### Exercise requirements
The entries below are to be repeated exactly, and their pictures left out.

### Dataset records
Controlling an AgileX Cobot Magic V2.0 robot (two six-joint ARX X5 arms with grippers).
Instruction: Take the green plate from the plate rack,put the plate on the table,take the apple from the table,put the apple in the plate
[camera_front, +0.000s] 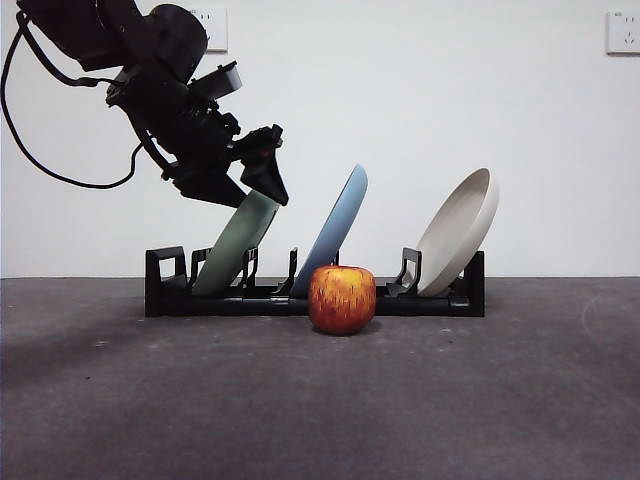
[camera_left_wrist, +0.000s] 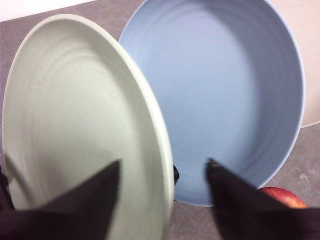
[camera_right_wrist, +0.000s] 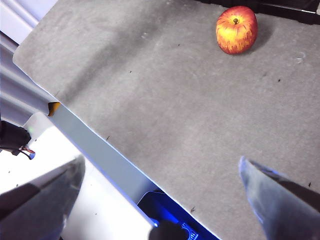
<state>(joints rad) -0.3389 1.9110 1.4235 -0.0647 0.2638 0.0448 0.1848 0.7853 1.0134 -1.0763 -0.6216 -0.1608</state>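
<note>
The green plate (camera_front: 235, 245) leans in the left slot of the black plate rack (camera_front: 165, 290). My left gripper (camera_front: 258, 185) has come down on the plate's top edge. In the left wrist view the left gripper (camera_left_wrist: 162, 162) is open, one jaw in front of the green plate (camera_left_wrist: 75, 110) and the other behind its rim. The red-and-yellow apple (camera_front: 342, 298) stands on the table (camera_front: 450, 400) just in front of the rack's middle. My right gripper (camera_right_wrist: 160, 160) hangs open over the table's near edge, far from the apple (camera_right_wrist: 236, 29), holding nothing.
A blue plate (camera_front: 335, 230) leans in the rack's middle slot, close behind the green one. A beige plate (camera_front: 460, 230) leans at the right end. A white wall with sockets stands behind the rack.
</note>
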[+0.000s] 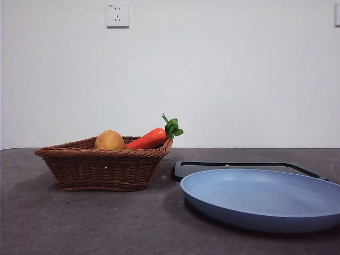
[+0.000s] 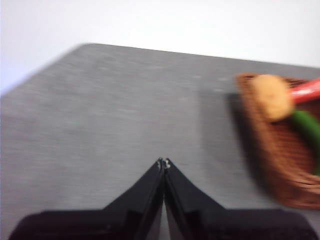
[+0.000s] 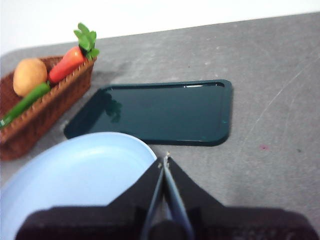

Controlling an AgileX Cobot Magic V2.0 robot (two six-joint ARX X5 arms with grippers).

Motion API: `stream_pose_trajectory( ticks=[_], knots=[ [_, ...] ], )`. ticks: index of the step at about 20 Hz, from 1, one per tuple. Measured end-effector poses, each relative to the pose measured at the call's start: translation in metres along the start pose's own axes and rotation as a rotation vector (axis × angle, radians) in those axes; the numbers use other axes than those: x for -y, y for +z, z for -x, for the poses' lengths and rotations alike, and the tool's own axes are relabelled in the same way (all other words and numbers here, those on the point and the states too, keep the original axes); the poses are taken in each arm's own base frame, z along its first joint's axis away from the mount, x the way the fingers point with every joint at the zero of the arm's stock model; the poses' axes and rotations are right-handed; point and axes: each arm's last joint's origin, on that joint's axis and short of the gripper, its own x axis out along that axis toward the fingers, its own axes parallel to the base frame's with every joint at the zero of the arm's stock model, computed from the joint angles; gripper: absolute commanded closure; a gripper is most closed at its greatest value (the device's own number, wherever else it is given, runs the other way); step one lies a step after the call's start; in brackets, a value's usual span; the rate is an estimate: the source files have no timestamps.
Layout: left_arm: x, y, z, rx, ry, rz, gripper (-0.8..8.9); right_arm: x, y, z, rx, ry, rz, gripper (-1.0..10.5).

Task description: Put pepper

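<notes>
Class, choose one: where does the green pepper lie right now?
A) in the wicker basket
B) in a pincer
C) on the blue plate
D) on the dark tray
A: the green pepper lies in the wicker basket beside the potato and carrot.

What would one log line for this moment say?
pepper: in wicker basket beside potato, carrot | left hand: shut, empty | right hand: shut, over blue plate | grasp: not begun

— Where's everything sitting on the desk (image 1: 64, 223)?
— Basket (image 1: 101, 167) to the left, with the potato (image 1: 109, 140), carrot (image 1: 151, 138) and pepper (image 3: 25, 103) lying in it. To its right, the plate (image 1: 265, 199) is nearest us, and the tray (image 1: 239, 167) lies just behind it.
</notes>
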Motion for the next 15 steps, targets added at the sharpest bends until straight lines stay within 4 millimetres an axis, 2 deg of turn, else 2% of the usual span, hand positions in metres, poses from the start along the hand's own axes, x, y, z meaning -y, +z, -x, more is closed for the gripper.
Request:
stream_pose_trajectory(
  ticks=[9,15],
  knots=[
    [0.009,0.003,0.002,-0.023,-0.320,0.125,8.07,-0.001,0.005,0.000,0.046,0.034,-0.202,9.4],
    [0.014,0.012,0.005,-0.036,-0.453,0.239,8.07,-0.006,0.020,0.004,0.116,0.115,-0.302,9.4]
  ],
)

### Task output
Controlling an AgileX Cobot Magic V2.0 robot (two six-joint ARX X5 arms with grippers).
Instruction: Take the green plate from the plate rack,put the plate on the table,take the apple from the table,put the apple in the plate
[camera_front, +0.000s] 
[camera_left_wrist, +0.000s] 
[camera_right_wrist, +0.000s] 
<state>(joints rad) -0.3389 1.9110 1.4235 -0.0647 0.2638 0.0448 0.1848 0.7853 1.0134 -1.0763 -0.6216 -0.1608</state>
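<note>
The green plate (camera_front: 235, 245) leans in the left slot of the black plate rack (camera_front: 165, 290). My left gripper (camera_front: 258, 185) has come down on the plate's top edge. In the left wrist view the left gripper (camera_left_wrist: 162, 162) is open, one jaw in front of the green plate (camera_left_wrist: 75, 110) and the other behind its rim. The red-and-yellow apple (camera_front: 342, 298) stands on the table (camera_front: 450, 400) just in front of the rack's middle. My right gripper (camera_right_wrist: 160, 160) hangs open over the table's near edge, far from the apple (camera_right_wrist: 236, 29), holding nothing.
A blue plate (camera_front: 335, 230) leans in the rack's middle slot, close behind the green one. A beige plate (camera_front: 460, 230) leans at the right end. A white wall with sockets stands behind the rack.
</note>
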[+0.000s] 
[+0.000s] 
[+0.000s] 

Controlling an AgileX Cobot Magic V2.0 robot (two six-joint ARX X5 arms with grippers).

Motion API: `stream_pose_trajectory( ticks=[_], knots=[ [_, ...] ], )`. ticks: index of the step at about 20 Hz, from 1, one per tuple. Measured end-effector poses, each relative to the pose measured at the call's start: translation in metres along the start pose's own axes and rotation as a rotation vector (axis × angle, radians) in those axes; the numbers use other axes than those: x for -y, y for +z, z for -x, for the poses' lengths and rotations alike, and the tool's own axes are relabelled in the same way (all other words and numbers here, those on the point and the states too, keep the original axes); the poses are taken in each arm's own base frame, z along its first joint's axis away from the mount, x the way the fingers point with every joint at the zero of the arm's stock model; the poses' axes and rotations are right-handed; point and axes: each arm's last joint's origin, on that joint's axis and short of the gripper, its own x axis out along that axis toward the fingers, its own axes parallel to the base frame's with every joint at the zero of the arm's stock model, computed from the joint angles; gripper: absolute commanded closure; a gripper is most closed at its greatest value (the device's own number, wherever else it is given, runs the other way); step one lies a step after the call's start; in brackets, a value's usual span; the rate is an estimate: the source files have no timestamps.
Layout: left_arm: x, y, z, rx, ry, rz, gripper (-0.8..8.9); right_arm: x, y, z, rx, ry, rz, gripper (-1.0..10.5).

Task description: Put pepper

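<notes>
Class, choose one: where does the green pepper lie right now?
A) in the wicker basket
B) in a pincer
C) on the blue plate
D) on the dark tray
A: the green pepper lies in the wicker basket beside the potato and carrot.

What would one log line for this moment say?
pepper: in wicker basket beside potato, carrot | left hand: shut, empty | right hand: shut, over blue plate | grasp: not begun

— Where's everything sitting on the desk (image 1: 64, 223)?
— Basket (image 1: 101, 167) to the left, with the potato (image 1: 109, 140), carrot (image 1: 151, 138) and pepper (image 3: 25, 103) lying in it. To its right, the plate (image 1: 265, 199) is nearest us, and the tray (image 1: 239, 167) lies just behind it.
</notes>
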Motion for the next 15 steps, targets added at the sharpest bends until straight lines stay within 4 millimetres an axis, 2 deg of turn, else 2% of the usual span, hand positions in metres, poses from the start along the hand's own axes, x, y, z meaning -y, +z, -x, more is closed for the gripper.
Request:
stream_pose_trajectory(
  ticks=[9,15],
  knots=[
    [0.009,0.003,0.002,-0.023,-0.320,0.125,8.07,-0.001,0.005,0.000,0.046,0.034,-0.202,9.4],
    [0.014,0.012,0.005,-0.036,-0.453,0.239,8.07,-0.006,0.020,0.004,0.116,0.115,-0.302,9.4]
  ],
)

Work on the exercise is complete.